Re: [Koha] OPAC searches fail with ICU indexing enabled

older
Koha instance in subdirectory and...

David Cook

17 May 2016 17 May '16

2:51 a.m.

Hi Andreas, This problem looks a little familiar. I have a few questions. You find 335 records using yaz-client. Are you able to view those records using "show" in yaz-client? Also where are you seeing the following error:

...

Error: :8: parser error : Input is not proper UTF-8, indicate encoding ! Bytes: 0xCF 0x3C 0x2F 0x74 Î¿Ï‚ Î¤Î¹Î¼ÏŒÎ¸ÎµÎ¿Î½ Î‘Î„-Ï€ÏÎ¿Ï‚ Î¤Î¹Î¼ÏŒÎ¸ÎµÎ¿Î½ Î’Î„-Ï€ÏÎ¿Ï‚ Î¤Î¯Ï„Î¿Î½-Ï€ ^

Is that in a file in your /var/log/koha/imp directory? Also, those instructions at https://wiki.koha-community.org/wiki/Correcting_Search_of_Arabic_records look a bit suboptimal... Are you using packages? Did you run the following? sudo koha-restart-zebra {yourinstance} sudo koha-rebuild-zebra -f {yourinstance} That parser error doesn't look super helpful... using Windows-1251 0xCF is Ï, 3C is <, / is 2F. With UTF-8, χ is 0xce 0xa7 and ό is 0xce 0x8c. So there isn't a clear relation there. If I had to guess, I'd say that Zebra thinks it's using ICU and UTF-8 but the data is still stored as Latin-1. Failing that... I have some other more in-depth troubleshooting ideas. David Cook Systems Librarian Prosentient Systems 72/330 Wattle St Ultimo, NSW 2007 Office: 02 9212 0899 Direct: 02 8005 0595

...

-----Original Message----- Message: 7 Date: Wed, 11 May 2016 18:12:51 +0300 From: Andreas Roussos <arouss1980@gmail.com> To: koha@lists.katipo.co.nz Subject: [Koha] OPAC searches fail with ICU indexing enabled Message-ID: <CAK0RUrtVcZZ0jOqgmvPxrcXWw4g_qqQ3_MD5OqHYHkz_sfdcGQ @mail.gmail.com> Content-Type: text/plain; charset=UTF-8

Dear list,

We're running Koha 3.20.04 on Ubuntu 14.04, and recently enabled ICU indexing as per the instructions on the wiki (https://wiki.koha- community.org/wiki/Correcting_Search_of_Arabic_records)
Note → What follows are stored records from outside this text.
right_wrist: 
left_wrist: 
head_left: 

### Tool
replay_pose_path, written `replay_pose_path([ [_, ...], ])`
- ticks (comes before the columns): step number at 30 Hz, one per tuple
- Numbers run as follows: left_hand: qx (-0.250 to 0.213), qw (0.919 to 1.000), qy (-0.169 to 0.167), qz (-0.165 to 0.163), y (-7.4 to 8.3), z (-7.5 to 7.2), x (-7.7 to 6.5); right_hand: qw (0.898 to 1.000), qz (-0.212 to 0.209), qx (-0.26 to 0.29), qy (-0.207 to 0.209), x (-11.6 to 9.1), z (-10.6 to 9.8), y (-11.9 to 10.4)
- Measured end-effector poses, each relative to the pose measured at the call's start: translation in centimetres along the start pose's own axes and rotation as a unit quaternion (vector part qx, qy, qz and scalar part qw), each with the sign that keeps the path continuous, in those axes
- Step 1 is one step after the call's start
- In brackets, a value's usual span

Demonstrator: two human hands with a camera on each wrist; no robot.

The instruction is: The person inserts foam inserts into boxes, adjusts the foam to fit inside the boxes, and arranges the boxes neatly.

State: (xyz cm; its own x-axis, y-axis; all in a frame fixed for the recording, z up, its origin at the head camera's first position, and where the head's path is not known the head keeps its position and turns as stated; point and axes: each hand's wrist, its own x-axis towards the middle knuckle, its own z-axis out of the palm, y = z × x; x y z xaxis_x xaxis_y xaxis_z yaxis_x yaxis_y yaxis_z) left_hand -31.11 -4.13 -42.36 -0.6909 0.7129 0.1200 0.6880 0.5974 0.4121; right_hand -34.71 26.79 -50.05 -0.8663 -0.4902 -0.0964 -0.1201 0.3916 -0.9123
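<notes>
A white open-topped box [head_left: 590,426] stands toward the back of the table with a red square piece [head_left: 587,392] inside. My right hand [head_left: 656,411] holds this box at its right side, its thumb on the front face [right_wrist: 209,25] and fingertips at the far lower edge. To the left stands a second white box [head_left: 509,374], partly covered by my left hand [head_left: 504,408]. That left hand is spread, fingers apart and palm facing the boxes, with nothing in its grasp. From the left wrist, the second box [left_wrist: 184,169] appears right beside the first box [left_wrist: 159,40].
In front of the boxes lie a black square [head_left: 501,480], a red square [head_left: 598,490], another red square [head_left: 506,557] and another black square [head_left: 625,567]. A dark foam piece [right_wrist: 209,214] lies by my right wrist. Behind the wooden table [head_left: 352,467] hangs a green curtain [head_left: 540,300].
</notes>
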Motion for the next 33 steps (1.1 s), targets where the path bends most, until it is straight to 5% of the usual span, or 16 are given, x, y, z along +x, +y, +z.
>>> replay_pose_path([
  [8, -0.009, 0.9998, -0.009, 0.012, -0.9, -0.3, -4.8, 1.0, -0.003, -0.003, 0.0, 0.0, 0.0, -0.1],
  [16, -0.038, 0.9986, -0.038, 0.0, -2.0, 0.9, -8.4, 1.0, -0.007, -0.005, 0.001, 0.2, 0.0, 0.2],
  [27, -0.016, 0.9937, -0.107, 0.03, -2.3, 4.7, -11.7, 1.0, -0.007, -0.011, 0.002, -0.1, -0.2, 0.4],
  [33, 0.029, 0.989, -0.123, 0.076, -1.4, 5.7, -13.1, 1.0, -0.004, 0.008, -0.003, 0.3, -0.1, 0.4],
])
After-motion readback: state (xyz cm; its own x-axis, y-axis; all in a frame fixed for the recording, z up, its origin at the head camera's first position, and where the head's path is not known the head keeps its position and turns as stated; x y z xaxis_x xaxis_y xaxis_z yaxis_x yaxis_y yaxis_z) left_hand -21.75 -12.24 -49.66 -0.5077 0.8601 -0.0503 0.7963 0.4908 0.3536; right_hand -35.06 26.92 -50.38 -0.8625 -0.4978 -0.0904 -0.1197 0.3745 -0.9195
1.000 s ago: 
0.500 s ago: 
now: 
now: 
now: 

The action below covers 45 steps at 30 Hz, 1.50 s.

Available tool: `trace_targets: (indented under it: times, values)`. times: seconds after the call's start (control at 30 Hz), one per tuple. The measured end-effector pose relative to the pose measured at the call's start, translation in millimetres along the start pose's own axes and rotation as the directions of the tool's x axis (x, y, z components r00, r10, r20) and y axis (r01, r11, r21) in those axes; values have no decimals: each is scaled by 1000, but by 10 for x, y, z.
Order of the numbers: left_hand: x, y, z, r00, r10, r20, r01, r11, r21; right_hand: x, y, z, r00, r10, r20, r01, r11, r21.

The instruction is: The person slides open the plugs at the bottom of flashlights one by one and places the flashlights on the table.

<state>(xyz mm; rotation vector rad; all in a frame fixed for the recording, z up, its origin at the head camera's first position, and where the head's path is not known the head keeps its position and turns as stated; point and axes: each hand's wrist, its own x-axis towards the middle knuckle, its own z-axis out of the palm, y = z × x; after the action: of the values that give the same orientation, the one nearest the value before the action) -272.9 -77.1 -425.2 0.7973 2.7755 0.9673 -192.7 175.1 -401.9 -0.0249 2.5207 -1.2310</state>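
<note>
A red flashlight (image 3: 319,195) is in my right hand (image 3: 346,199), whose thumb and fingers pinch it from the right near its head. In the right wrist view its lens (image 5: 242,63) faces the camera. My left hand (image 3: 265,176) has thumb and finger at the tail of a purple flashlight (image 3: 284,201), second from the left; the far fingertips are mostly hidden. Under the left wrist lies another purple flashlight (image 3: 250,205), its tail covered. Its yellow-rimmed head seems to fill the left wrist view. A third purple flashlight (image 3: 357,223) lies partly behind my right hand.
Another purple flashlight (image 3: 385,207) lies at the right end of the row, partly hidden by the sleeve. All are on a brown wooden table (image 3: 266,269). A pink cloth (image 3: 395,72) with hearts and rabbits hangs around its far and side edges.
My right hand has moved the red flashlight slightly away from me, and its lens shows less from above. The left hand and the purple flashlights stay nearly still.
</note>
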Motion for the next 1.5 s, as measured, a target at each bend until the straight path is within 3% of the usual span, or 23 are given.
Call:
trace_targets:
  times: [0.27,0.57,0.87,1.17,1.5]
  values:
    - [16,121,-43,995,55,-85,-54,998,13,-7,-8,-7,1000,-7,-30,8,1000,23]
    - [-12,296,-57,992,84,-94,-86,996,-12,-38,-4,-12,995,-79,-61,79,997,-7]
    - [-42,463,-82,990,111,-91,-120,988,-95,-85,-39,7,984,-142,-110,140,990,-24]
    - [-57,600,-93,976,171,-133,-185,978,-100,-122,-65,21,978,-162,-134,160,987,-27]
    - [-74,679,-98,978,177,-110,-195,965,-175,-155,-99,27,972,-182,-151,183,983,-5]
Most searches work fine, but queries for certain Greek characters in OPAC (for example "[χ.ό.]"), return the following message:

Error: :8: parser error : Input is not proper UTF-8, indicate encoding ! Bytes: 0xCF 0x3C 0x2F 0x74 Î¿Ï‚ Î¤Î¹Î¼ÏŒÎ¸ÎµÎ¿Î½ Î‘Î„-Ï€ÏÎ¿Ï‚ Î¤Î¹Î¼ÏŒÎ¸ÎµÎ¿Î½ Î’Î„-Ï€ÏÎ¿Ï‚ Î¤Î¯Ï„Î¿Î½-Ï€ ^

If I use the command-line zebra client to perform the same search, I get 335 hits:

$ yaz-client -c /etc/koha/zebradb/ccl.properties unix:/var/run/koha/imp/bibliosocket Connecting...OK. Sent initrequest. Connection accepted by v3 target. ID : 81 Name : Zebra Information Server/GFS/YAZ Version: 4.2.30 98864b44c654645bc16b2c54f822dc2e45a93031 Options: search present delSet triggerResourceCtrl scan sort extendedServices namedResultSets Elapsed: 0.000743 Z> base biblios Z> f [χ.ό.] Sent searchRequest. Received SearchResponse. Search was a success. Number of hits: 335, setno 1 SearchResult-1: term=χο cnt=335 records returned: 0 Elapsed: 0.014453

So, it looks as if Zebra can actually perform the search but somehow the results cannot be displayed in OPAC.

Does anyone have any clues as to why this is happening?

Kind regards, Andreas

------------------------------

Show replies by date

Andreas Roussos

17 May 17 May

8:15 a.m.

New subject: OPAC searches fail with ICU indexing enabled

Hi David, Thank you for your reply. Please see my answers inline below: On Tue, May 17, 2016 at 4:51 AM, David Cook <dcook@prosentient.com.au> wrote:

...

Hi Andreas,

This problem looks a little familiar. I have a few questions.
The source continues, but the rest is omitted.